Scratch usage and other tips

In the Gaussian input file there are other keywords that are important for the execution on the HPC.

%NProcShared=4
%Mem=2GB
%RWF=/path-to-scratch/MyGaussian.rwf
%NoSave
%Chk=MyGaussian.chk

#n B3LYP/6-31++G(d,p)  SCF=(XQC,MaxCycle=512) pop=Regular Opt(MaxCyc=300) Freq

...
.................

%Mem specifies the total amount of memory to be used by Gaussian. Increasing this number is often needed for direct SCF calculations, but requesting more memory than the amount available on the compute node will lead to poor performance.

Two other directive are worth mentioning: %Chk and %RWF. They specify the name and the location of two of the important files that Gaussian can create, and that can be used to restart the calculation.

%Chk specify the checkpoint file, that is usually saved in the your home directory.
%RWF (read write file), stores a lot of information about the state of the computation.

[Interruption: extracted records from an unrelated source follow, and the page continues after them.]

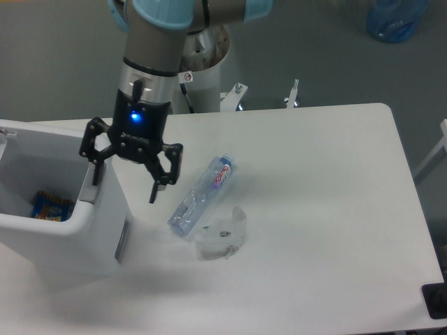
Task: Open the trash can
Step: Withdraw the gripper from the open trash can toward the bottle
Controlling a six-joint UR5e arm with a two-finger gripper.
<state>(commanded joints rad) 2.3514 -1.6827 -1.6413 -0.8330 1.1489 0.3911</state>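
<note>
The trash can [49,241] is a large boxy white bin at the table's left edge. Its top stands open and I see down into it, where a blue and orange packet [52,206] lies on the bottom. A grey tab [122,241] shows on its right side. No lid is visible. My gripper [124,187] points down over the bin's right wall, open. One finger [96,174] hangs inside the bin by the rim. The other finger [154,190] hangs outside it above the table. It holds nothing.
A clear plastic bottle [202,194] lies on the white table [321,209] just right of the gripper. A crumpled piece of clear plastic [223,237] lies next to it. The robot's pedestal [206,70] stands behind the table. A blue bag [394,17] sits on the floor at the far right.
</note>
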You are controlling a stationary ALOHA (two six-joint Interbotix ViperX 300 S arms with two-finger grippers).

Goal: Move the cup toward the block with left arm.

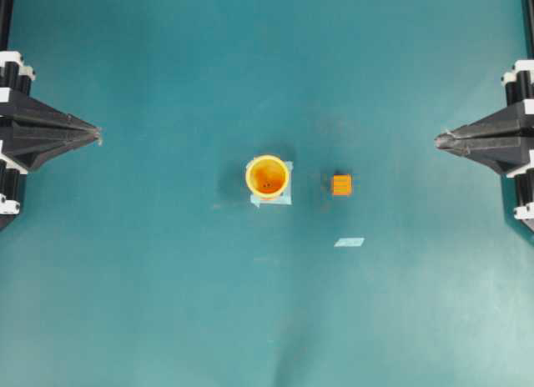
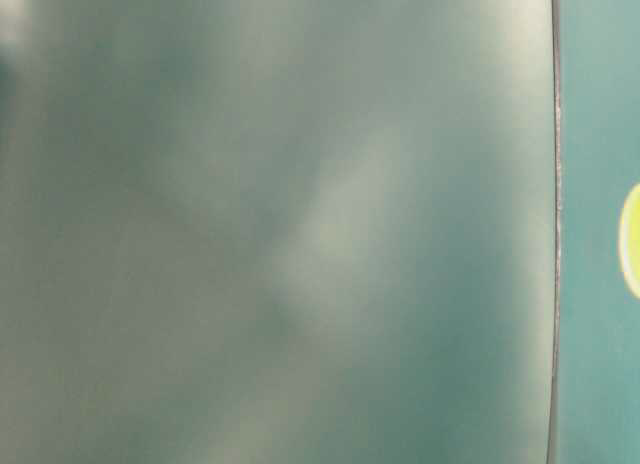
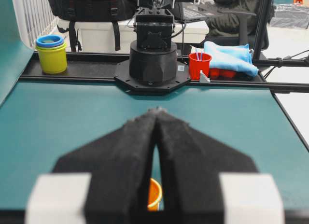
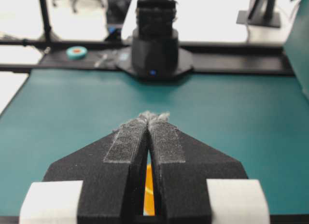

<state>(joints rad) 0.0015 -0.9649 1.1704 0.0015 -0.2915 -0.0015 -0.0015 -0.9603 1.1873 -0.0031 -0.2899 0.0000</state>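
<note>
Zero progress as far as we can judge: small round yellow-orange plastic cup (image 1: 267, 177) sits upright mid-table on a pale blue tape piece (image 1: 272, 198), w/ the tiny orange ridged cube, i.e. the block (image 1: 341, 184), near it on the overhead's right, clear gap between them, not touching. Second pale blue tape scrap (image 1: 350, 242) lies just below the block on the teal table (image 1: 167, 304).

Left gripper (image 1: 97, 134) is parked at the overhead's left edge, well apart from cup, tips pressed together, nothing held. Its wrist cam confirms: black fingers (image 3: 123, 156) closed, sliver of cup visible through the slit. Right gripper (image 1: 437, 139) is same story on the opposite edge, pinched closed & empty; not needed for this job.

Table-level cam is blurred out, only a yellow edge at its right border, no use.

Left to do, in our view: everything. Approach, contact or grasp cup, shift it toward the block.
</note>
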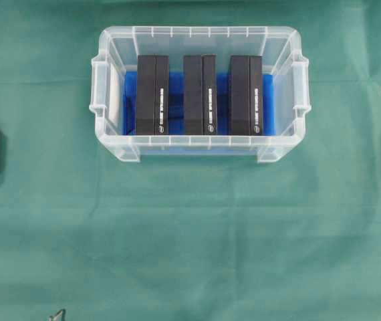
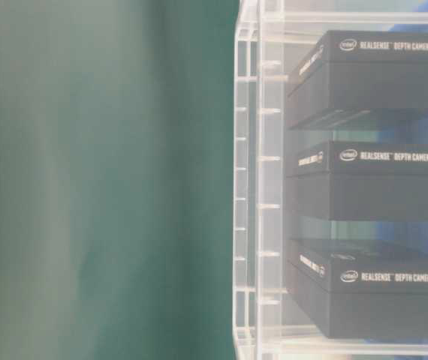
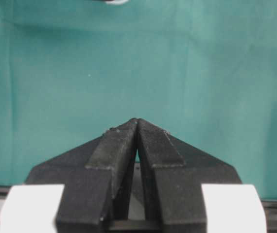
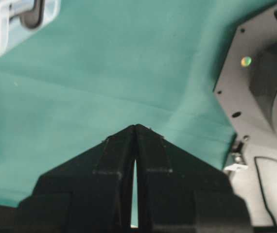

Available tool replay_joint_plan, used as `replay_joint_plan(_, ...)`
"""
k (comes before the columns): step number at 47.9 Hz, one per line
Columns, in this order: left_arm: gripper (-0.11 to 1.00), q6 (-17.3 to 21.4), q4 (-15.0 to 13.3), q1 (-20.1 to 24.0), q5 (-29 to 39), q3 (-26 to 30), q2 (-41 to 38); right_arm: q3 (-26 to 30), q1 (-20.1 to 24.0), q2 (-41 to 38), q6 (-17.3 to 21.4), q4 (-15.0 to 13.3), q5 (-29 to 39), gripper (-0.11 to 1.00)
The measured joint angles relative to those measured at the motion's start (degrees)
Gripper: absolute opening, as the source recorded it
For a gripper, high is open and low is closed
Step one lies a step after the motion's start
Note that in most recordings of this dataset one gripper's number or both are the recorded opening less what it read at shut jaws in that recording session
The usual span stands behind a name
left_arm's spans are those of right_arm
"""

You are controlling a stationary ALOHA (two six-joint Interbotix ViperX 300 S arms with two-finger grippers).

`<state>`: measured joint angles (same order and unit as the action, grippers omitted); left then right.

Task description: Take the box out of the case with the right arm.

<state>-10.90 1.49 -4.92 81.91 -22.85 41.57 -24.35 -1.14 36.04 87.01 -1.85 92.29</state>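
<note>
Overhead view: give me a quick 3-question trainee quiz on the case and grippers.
1. How many boxes stand in the case?
2. True or false: the right gripper is open and holds a box.
3. What lines the bottom of the case? A) green cloth B) blue cloth C) white foam

Key:
1. Three: the left box, the middle box and the right box, side by side.
2. False: its fingers meet over the green cloth, holding nothing. The left gripper is shut too.
3. B, the blue cloth.
</note>
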Motion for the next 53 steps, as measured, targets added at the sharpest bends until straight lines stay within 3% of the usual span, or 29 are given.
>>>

It can be a huge file and has to be put in the scratch directory. Remember to replace path-to-scratch with the actual name of your scratch directory.

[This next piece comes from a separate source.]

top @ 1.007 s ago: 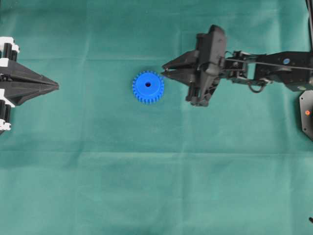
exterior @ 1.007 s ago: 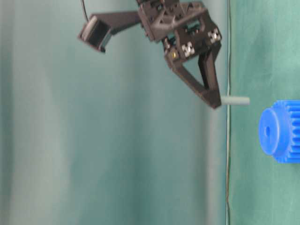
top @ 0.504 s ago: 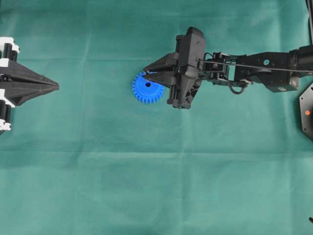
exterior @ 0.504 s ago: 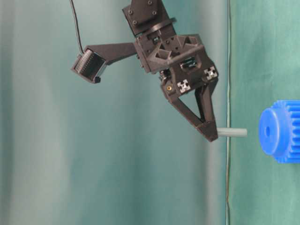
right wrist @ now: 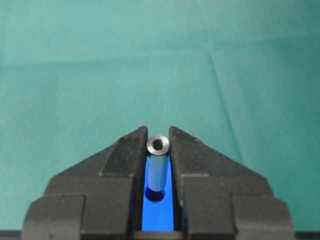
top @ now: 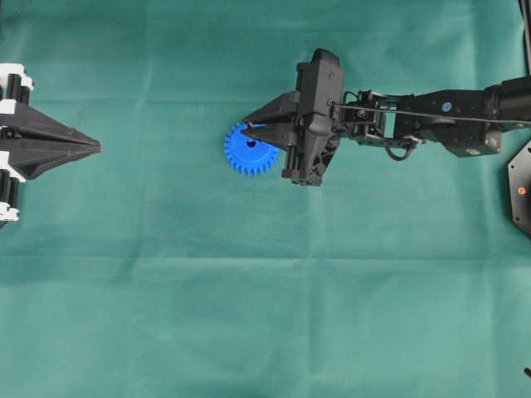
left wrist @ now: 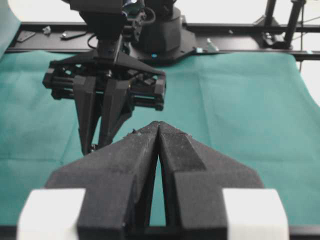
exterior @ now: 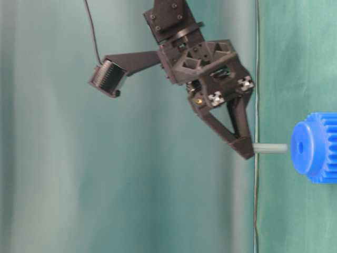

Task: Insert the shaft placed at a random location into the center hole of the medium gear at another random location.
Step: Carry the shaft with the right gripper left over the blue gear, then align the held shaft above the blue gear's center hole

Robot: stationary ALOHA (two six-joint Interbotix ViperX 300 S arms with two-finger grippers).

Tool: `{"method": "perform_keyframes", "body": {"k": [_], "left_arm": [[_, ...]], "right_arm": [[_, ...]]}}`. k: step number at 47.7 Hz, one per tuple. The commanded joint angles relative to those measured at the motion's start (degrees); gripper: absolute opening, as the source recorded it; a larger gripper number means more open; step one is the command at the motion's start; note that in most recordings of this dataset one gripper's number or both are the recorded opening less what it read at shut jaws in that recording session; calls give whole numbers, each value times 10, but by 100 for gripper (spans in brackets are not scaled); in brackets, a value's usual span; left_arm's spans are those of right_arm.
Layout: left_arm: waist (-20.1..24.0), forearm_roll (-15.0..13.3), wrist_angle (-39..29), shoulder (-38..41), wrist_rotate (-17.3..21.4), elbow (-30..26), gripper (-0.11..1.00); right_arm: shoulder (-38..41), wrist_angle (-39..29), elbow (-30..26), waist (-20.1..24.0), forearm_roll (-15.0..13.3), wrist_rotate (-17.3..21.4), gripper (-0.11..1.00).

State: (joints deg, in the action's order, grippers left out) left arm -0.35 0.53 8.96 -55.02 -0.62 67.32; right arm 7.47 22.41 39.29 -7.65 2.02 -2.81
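The blue medium gear (top: pixel 249 154) lies flat on the green cloth. My right gripper (top: pixel 250 128) hangs over it, shut on the shaft (exterior: pixel 270 148), a short grey pin. The pin points straight at the center hole (exterior: pixel 300 147), and its free end is almost at the gear's face. In the right wrist view the shaft (right wrist: pixel 157 167) stands between the fingertips, its lower end at the dark hole (right wrist: pixel 156 195) in the blue hub. My left gripper (top: pixel 97 147) rests shut and empty at the far left; its tips (left wrist: pixel 158 125) face the right gripper (left wrist: pixel 95 145).
Green cloth (top: pixel 265 315) covers the whole table. A black base with a red light (top: pixel 521 191) sits at the right edge. The right arm (top: pixel 431 120) stretches in from the right above the cloth.
The right gripper swung left from beside the gear to over its hub, then lowered, bringing the shaft's end close to the center hole. The left gripper has not moved.
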Motion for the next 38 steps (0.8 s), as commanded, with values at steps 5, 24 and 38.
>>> {"method": "perform_keyframes", "body": {"k": [5,24,38], "left_arm": [[1,2,3,4,-1,-8,0],[1,2,4,4,-1,-8,0],[1,2,3,4,-1,-8,0]], "right_arm": [[2,2,-9,3,4,-4,14],[18,9,-2,4,4,-4,14],[18,11,-3,4,4,-3,14]]}}
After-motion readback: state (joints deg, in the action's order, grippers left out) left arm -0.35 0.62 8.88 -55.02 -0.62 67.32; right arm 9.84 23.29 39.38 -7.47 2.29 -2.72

Even if you do not specify a name, Gaussian will write a .rwf file in the SCRATCH directory you specified, with a name based on the process id (these are considered unnamed files because the user does not provide explicitly a name).
Gaussian internal policy is that of always saving the .rwf file in case of unsuccessful completion, so that one can restart from this file. Gaussian deletes the unnamed file in case of successful completion, but always keeps the named .rwf files, filling the SCRATCH filesystem unnecessarily. To avoid that, the directive %NoSave specifies that the named scratch files that appear before the %NoSave have to be deleted when the computation ends normally.

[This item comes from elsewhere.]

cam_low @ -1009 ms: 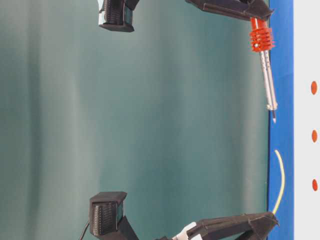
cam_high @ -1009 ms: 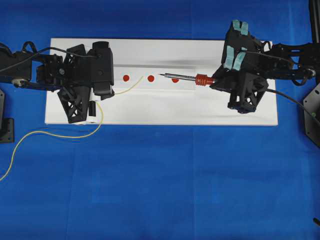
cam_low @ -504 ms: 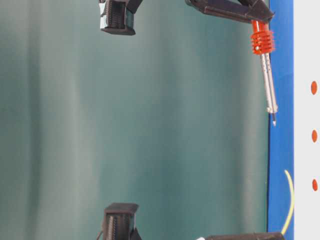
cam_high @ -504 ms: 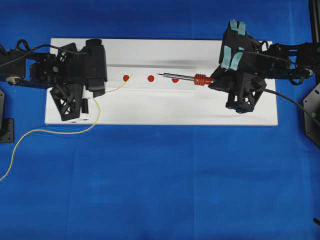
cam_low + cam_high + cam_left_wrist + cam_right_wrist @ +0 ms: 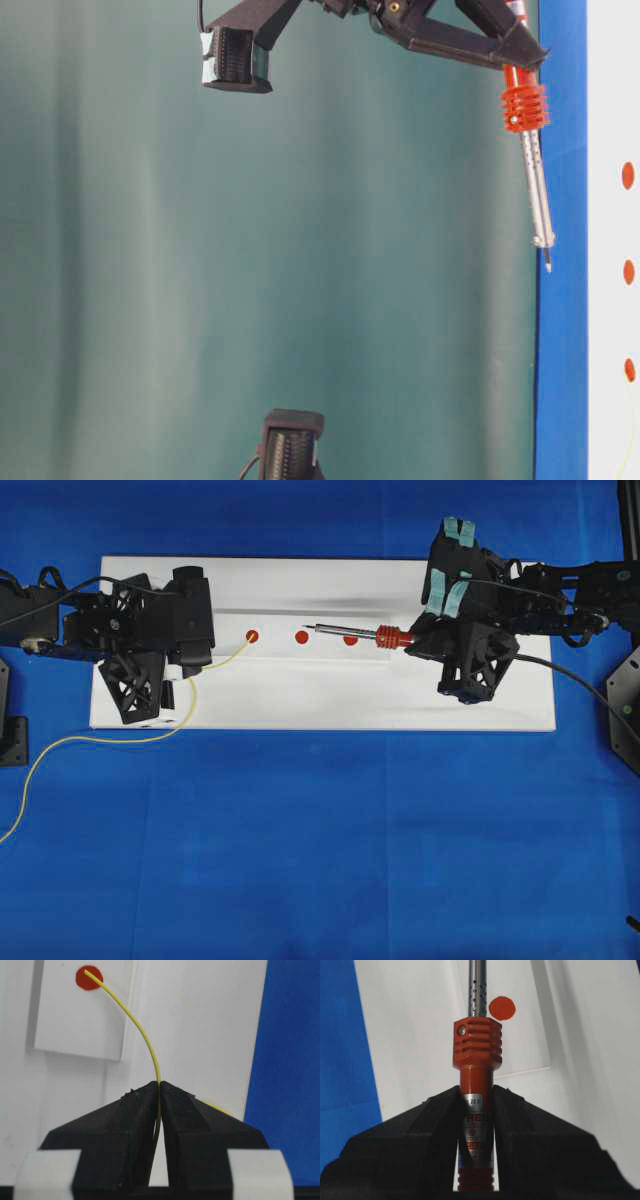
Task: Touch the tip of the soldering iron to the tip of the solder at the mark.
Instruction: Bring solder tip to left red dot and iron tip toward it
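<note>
**Iron and solder tips apart over the white board**

The soldering iron lay nearly level above the white board, its ribbed orange-red handle clenched in the right pincer. Its pointed tip sat between the middle red dot and the right red dot, which the grey shaft partly covered. The solder was grasped in the left pincer, jaws pressed together on the yellow wire. Its free end curved up to the left red dot, the tip lying over it. The two tips were well apart. Behind the pincer the wire trailed off the board and across the blue desk.
</note>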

Please take care of cleaning your scratch directory, because it is a common working area, and performance degradation can occurr when it is full.

NOTE:

If your model produces HUGE .rwf files, PLEASE use the gaussian option to split the file in different chunks. For example, if you expect your file to be 100GB, you can think about splitting it in chunks of 15 GB maximum. You will need 7 directories under your scratch directory, for example named rwf1, …, rwf7. Then you can add in your Gaussian imput file the following line:

%RWF=/path-to-scratch/rwf1/,15GB,/path-to-scratch/rwf2/,15GB,/path-to-scratch/rwf3/,15GB,/path-to-scratch/rwf4/,15GB,/path-to-scratch/rwf5/,15GB,/path-to-scratch/rwf6/,15GB,/path-to-scratch/rwf7/,-1

Here “path-to-scratch” must be replaced with the actual path to your own scratch directory.
In this way your .rwf file will be split in 6 files of maximum size 15GB in the first six directories, and the rest of the data will be stored in the seventh directory, this time with an unlimited size.
Please take care of the fact that your size are never bigger than 50GB, if it is possible. You can also specify a filename, otherwise Gaussian will create files with a unique filename anyway.

There are of course other options, but this is the basic setup required for effectively using the Gaussian on the HPC.

Please consult Running Gaussian for details.